Amen! Julia thought. Amen to that.
“If you don’t want me to quit, you’ll have to take care of yourself,” Fern said.
Quit? She might quit? Maybe this was the exit door they were looking for. Julia grabbed a dishcloth and rubbed a spot on the counter. “If you need to quit and return to your home, we certainly understand.” She turned to M.K. “Go get your piggy bank, M.K., and we’ll pay Fern her wages.”
M.K. lifted her hands, palms to the sky. “Why is everybody always asking me for money?”
“Because you’re the only who has any,” Menno whispered.
Fern’s face flushed. Julia had called her bluff. Julia felt a tiny twinge of pity as she pulled six spoons, knives, and forks from the drawer. Just a twinge. “Of course, Sadie could always cook for the four of us while you tend to Dad. You don’t mind sharing the kitchen, do you?”
Fern’s thin eyebrows rose in alarm.
Julia gave the silverware to M.K. to set the table. “You have three choices, Fern. One . . . you certainly aren’t obligated to stay. Two . . . you can let Sadie back into the kitchen.” She took the napkins out of the drawer and started to fold them. “Or, three, cook for all of us.” She handed the folded napkins to M.K. “Just let me know what you decide.”
A pregnant silence filled the room. Fern blew out a stream of air. “All righty, then. But you all will have to eat what I serve.” She pointed to Sadie. “Even the overfed one.”
Throughout the discussion, Sadie had been feeding steadily from a pan of brownies. She had taken a paring knife from the drawer and cut out a small piece, then evened out the cut by slicing another bite, then another and another. When she realized Fern was referring to her, she froze, midbite, and looked up, horrified.
“Fine. We’ll eat whatever you make for us,” Julia said. “No complaining allowed.” She gave M.K. a look of warning.
M.K. raised her small shoulders as if to ask, “What?”
Fern scowled, but Julia’s amiability took the fight out of her. “I don’t want people messing up my kitchen.”
Julia motioned to everyone to leave the kitchen. Sadie dropped the paring knife in the brownie pan in a huff.
Outside, Menno and M.K. ran to the barn to check on Lulu and the puppies. Sadie and Julia lingered behind, watching the sun slip behind the row of pine trees that framed Windmill Farm in the west, making for early sunsets.
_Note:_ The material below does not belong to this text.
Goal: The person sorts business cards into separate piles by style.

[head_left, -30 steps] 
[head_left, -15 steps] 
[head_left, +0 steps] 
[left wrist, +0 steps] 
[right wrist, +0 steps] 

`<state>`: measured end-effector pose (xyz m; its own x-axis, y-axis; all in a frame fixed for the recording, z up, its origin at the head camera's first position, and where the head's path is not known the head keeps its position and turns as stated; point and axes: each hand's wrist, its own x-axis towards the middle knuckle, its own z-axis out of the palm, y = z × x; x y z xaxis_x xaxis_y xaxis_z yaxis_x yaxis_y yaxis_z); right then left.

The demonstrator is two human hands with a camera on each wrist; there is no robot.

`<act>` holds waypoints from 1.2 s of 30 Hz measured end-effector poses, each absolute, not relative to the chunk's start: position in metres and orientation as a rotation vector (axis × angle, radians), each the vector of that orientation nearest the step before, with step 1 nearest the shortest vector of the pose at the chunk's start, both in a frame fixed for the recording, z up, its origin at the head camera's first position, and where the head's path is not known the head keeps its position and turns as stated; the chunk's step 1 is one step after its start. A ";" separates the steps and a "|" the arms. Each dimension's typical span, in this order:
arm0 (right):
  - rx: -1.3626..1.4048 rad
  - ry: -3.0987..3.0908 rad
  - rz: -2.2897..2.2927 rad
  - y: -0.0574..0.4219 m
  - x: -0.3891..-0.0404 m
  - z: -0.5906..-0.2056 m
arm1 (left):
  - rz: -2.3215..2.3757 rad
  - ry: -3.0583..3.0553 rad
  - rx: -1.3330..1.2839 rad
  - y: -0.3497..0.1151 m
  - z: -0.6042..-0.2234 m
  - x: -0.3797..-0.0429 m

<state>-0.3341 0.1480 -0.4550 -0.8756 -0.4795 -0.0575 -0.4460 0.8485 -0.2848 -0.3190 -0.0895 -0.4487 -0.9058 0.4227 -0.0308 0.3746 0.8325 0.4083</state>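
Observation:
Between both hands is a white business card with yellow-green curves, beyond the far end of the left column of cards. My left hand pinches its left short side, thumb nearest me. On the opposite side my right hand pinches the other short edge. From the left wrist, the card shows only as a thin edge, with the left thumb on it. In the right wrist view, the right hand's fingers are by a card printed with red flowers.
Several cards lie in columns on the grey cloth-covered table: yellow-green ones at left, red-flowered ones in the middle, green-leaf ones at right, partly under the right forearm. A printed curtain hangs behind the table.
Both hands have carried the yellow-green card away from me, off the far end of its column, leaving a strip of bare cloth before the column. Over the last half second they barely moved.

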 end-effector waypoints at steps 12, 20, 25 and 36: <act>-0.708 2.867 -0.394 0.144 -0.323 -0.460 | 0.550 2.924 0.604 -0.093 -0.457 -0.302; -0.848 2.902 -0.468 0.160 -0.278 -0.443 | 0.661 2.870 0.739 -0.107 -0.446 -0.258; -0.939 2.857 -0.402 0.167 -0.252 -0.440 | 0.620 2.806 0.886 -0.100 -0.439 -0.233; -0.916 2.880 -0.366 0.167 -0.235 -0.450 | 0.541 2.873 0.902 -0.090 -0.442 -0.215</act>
Sadie turned to Julia. “Do I look fat?”
Julia put an arm around Sadie. “No. Not at all. Not in the least bit. Absolutely not.” She pinched her thumb and index finger together. “Well, maybe just a little.”
“I am! I’m fat!”
“It’s just baby fat, Sadie. You’ll grow soon and it will disappear.”
“I stopped growing a year ago and I kept eating.” She let out a soft sough. “I am. I am a fat girl. Fat, fat, fat.”
“Sadie, don’t let Fern Graber get to you. Fern is just . . . Fern.”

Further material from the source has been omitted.